• DESCRIPTION OF THE TASK
Every entry must be transcribed without alteration.

• SUPPLIED INFORMATION
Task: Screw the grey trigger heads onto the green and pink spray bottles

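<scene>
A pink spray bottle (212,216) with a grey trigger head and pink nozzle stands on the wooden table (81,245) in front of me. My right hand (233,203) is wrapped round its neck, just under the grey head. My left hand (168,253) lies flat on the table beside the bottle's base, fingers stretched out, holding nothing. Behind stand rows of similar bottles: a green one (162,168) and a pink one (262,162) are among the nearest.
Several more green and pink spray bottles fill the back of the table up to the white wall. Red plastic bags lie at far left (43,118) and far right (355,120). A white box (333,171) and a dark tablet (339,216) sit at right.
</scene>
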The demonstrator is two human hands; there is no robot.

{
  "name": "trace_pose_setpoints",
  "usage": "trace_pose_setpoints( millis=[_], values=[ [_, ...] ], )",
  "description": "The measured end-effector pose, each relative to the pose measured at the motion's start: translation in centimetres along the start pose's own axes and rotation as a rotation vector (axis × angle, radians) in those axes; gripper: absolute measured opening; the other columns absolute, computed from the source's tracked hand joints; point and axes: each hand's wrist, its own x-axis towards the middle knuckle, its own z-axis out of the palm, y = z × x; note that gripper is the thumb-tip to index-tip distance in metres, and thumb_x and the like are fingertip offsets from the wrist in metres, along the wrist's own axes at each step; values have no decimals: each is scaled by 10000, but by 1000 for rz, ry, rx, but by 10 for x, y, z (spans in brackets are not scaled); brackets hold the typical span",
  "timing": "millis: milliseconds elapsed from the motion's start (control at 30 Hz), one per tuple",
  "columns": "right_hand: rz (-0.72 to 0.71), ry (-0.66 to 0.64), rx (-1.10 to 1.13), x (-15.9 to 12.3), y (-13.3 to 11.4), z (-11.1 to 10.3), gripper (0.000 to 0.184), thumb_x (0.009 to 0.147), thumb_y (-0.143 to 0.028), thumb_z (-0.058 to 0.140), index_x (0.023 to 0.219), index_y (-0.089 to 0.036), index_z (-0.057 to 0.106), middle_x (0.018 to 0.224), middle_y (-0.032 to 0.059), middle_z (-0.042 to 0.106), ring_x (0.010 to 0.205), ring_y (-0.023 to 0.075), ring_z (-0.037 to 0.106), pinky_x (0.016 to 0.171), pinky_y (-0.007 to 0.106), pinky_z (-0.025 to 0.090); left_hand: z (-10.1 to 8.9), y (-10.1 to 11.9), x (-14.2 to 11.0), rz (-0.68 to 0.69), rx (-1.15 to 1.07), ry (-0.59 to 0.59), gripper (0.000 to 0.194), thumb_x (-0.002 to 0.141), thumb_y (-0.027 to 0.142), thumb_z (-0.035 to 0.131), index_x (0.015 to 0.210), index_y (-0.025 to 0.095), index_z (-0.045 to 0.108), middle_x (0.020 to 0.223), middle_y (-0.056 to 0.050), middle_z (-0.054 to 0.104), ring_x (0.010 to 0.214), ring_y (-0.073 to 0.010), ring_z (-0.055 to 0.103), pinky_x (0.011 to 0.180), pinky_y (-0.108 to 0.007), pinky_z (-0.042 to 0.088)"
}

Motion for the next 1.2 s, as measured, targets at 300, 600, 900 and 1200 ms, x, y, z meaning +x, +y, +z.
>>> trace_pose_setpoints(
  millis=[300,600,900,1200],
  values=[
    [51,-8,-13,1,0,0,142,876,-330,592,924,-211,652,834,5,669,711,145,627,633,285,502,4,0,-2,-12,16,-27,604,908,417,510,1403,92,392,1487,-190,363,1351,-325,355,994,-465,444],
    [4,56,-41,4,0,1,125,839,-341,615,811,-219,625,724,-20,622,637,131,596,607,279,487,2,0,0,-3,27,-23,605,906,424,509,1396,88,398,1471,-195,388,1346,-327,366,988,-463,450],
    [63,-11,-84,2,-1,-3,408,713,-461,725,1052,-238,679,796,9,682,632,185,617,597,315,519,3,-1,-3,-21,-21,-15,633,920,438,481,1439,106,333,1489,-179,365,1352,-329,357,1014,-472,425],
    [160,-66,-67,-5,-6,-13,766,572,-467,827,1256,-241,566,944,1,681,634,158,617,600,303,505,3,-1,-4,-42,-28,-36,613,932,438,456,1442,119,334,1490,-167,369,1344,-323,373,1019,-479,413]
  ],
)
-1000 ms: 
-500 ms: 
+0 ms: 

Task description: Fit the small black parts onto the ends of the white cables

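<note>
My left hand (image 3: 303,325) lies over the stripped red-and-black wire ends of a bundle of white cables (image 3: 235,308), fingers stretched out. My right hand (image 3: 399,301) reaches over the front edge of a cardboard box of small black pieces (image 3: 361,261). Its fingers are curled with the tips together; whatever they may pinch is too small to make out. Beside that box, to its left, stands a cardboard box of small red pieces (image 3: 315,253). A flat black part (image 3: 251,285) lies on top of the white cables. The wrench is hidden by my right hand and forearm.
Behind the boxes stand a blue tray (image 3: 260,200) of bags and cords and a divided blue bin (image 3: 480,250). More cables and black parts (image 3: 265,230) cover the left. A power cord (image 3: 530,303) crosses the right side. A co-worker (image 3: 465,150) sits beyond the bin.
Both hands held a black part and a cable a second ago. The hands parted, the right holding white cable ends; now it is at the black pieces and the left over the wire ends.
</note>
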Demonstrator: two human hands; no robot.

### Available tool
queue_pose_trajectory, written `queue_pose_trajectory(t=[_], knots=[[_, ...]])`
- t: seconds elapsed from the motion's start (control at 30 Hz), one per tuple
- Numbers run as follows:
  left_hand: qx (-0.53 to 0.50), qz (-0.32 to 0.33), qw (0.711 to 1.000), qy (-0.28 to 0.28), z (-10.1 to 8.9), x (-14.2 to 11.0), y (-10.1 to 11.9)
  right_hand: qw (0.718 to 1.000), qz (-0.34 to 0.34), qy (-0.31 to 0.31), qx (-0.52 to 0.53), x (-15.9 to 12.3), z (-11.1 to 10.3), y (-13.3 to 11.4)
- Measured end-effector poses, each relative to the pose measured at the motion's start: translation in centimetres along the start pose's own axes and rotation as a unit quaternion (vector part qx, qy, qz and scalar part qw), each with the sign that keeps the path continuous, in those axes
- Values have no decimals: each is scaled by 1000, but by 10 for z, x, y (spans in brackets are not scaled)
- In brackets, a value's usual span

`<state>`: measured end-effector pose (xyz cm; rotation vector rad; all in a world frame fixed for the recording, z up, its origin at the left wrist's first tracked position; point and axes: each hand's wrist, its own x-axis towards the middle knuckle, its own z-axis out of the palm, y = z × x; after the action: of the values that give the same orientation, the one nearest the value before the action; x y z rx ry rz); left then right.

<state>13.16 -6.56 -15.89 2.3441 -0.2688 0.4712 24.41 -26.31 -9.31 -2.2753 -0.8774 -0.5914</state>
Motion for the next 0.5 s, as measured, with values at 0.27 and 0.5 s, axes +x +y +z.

• OUTPUT OF THE TASK
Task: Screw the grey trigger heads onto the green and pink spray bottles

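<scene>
A pink spray bottle (212,216) with a grey trigger head and pink nozzle stands on the wooden table (81,245) in front of me. My right hand (233,203) is wrapped round its neck, just under the grey head. My left hand (168,253) lies flat on the table beside the bottle's base, fingers stretched out, holding nothing. Behind stand rows of similar bottles: a green one (162,168) and a pink one (262,162) are among the nearest.
Several more green and pink spray bottles fill the back of the table up to the white wall. Red plastic bags lie at far left (43,118) and far right (355,120). A white box (333,171) and a dark tablet (339,216) sit at right.
</scene>
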The demonstrator is two human hands; there is no robot.

{
  "name": "trace_pose_setpoints",
  "usage": "trace_pose_setpoints( millis=[_], values=[ [_, ...] ], )",
  "description": "The measured end-effector pose, each relative to the pose measured at the motion's start: translation in centimetres along the start pose's own axes and rotation as a rotation vector (axis × angle, radians) in those axes; gripper: absolute measured opening; the other columns absolute, computed from the source's tracked hand joints; point and axes: each hand's wrist, its own x-axis towards the middle knuckle, its own z-axis out of the palm, y = z × x; note that gripper is the thumb-tip to index-tip distance in metres, and thumb_x and the like are fingertip offsets from the wrist in metres, along the wrist's own axes at each step; values have no decimals: each is scaled by 10000, but by 1000 for rz, ry, rx, but by 10 for x, y, z (spans in brackets are not scaled); brackets hold the typical span",
  "timing": "millis: milliseconds elapsed from the motion's start (control at 30 Hz), one per tuple",
  "columns": "right_hand: rz (-0.72 to 0.71), ry (-0.66 to 0.64), rx (-1.10 to 1.13), x (-15.9 to 12.3), y (-13.3 to 11.4), z (-11.1 to 10.3), gripper (0.000 to 0.184), thumb_x (0.009 to 0.147), thumb_y (-0.143 to 0.028), thumb_z (-0.058 to 0.140), index_x (0.023 to 0.219), index_y (-0.089 to 0.036), index_z (-0.057 to 0.106), middle_x (0.018 to 0.224), middle_y (-0.032 to 0.059), middle_z (-0.042 to 0.106), ring_x (0.010 to 0.205), ring_y (-0.023 to 0.075), ring_z (-0.037 to 0.106), pinky_x (0.016 to 0.171), pinky_y (-0.007 to 0.106), pinky_z (-0.025 to 0.090); left_hand: z (-10.1 to 8.9), y (-10.1 to 11.9), x (-14.2 to 11.0), rz (-0.68 to 0.69), rx (-1.15 to 1.07), ry (-0.59 to 0.59), gripper (0.000 to 0.194), thumb_x (-0.002 to 0.141), thumb_y (-0.027 to 0.142), thumb_z (-0.035 to 0.131), index_x (0.015 to 0.210), index_y (-0.025 to 0.095), index_z (-0.045 to 0.108), middle_x (0.020 to 0.223), middle_y (-0.056 to 0.050), middle_z (-0.054 to 0.104), ring_x (0.010 to 0.214), ring_y (-0.073 to 0.010), ring_z (-0.055 to 0.103), pinky_x (0.011 to 0.180), pinky_y (-0.108 to 0.007), pinky_z (-0.042 to 0.088)"
}

Motion for the next 1.2 s, as measured, targets at 300, 600, 900 and 1200 ms, x, y, z meaning +x, +y, +z.
>>> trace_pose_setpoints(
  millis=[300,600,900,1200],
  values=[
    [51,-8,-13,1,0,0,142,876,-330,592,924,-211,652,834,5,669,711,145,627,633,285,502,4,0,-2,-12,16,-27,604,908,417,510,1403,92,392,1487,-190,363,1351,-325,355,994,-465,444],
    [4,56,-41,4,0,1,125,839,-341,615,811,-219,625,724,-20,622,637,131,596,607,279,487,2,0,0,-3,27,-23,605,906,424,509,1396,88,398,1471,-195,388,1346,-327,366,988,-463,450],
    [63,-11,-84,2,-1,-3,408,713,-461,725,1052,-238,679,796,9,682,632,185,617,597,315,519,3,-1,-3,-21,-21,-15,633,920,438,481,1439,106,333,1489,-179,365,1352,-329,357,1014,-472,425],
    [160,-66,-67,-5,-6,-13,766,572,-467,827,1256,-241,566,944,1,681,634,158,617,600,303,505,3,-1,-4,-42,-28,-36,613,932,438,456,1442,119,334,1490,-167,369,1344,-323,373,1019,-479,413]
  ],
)
-1000 ms: 
-500 ms: 
+0 ms: 

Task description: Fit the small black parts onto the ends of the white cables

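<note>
My left hand (image 3: 303,325) lies over the stripped red-and-black wire ends of a bundle of white cables (image 3: 235,308), fingers stretched out. My right hand (image 3: 399,301) reaches over the front edge of a cardboard box of small black pieces (image 3: 361,261). Its fingers are curled with the tips together; whatever they may pinch is too small to make out. Beside that box, to its left, stands a cardboard box of small red pieces (image 3: 315,253). A flat black part (image 3: 251,285) lies on top of the white cables. The wrench is hidden by my right hand and forearm.
Behind the boxes stand a blue tray (image 3: 260,200) of bags and cords and a divided blue bin (image 3: 480,250). More cables and black parts (image 3: 265,230) cover the left. A power cord (image 3: 530,303) crosses the right side. A co-worker (image 3: 465,150) sits beyond the bin.
Both hands held a black part and a cable a second ago. The hands parted, the right holding white cable ends; now it is at the black pieces and the left over the wire ends.
</note>
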Demonstrator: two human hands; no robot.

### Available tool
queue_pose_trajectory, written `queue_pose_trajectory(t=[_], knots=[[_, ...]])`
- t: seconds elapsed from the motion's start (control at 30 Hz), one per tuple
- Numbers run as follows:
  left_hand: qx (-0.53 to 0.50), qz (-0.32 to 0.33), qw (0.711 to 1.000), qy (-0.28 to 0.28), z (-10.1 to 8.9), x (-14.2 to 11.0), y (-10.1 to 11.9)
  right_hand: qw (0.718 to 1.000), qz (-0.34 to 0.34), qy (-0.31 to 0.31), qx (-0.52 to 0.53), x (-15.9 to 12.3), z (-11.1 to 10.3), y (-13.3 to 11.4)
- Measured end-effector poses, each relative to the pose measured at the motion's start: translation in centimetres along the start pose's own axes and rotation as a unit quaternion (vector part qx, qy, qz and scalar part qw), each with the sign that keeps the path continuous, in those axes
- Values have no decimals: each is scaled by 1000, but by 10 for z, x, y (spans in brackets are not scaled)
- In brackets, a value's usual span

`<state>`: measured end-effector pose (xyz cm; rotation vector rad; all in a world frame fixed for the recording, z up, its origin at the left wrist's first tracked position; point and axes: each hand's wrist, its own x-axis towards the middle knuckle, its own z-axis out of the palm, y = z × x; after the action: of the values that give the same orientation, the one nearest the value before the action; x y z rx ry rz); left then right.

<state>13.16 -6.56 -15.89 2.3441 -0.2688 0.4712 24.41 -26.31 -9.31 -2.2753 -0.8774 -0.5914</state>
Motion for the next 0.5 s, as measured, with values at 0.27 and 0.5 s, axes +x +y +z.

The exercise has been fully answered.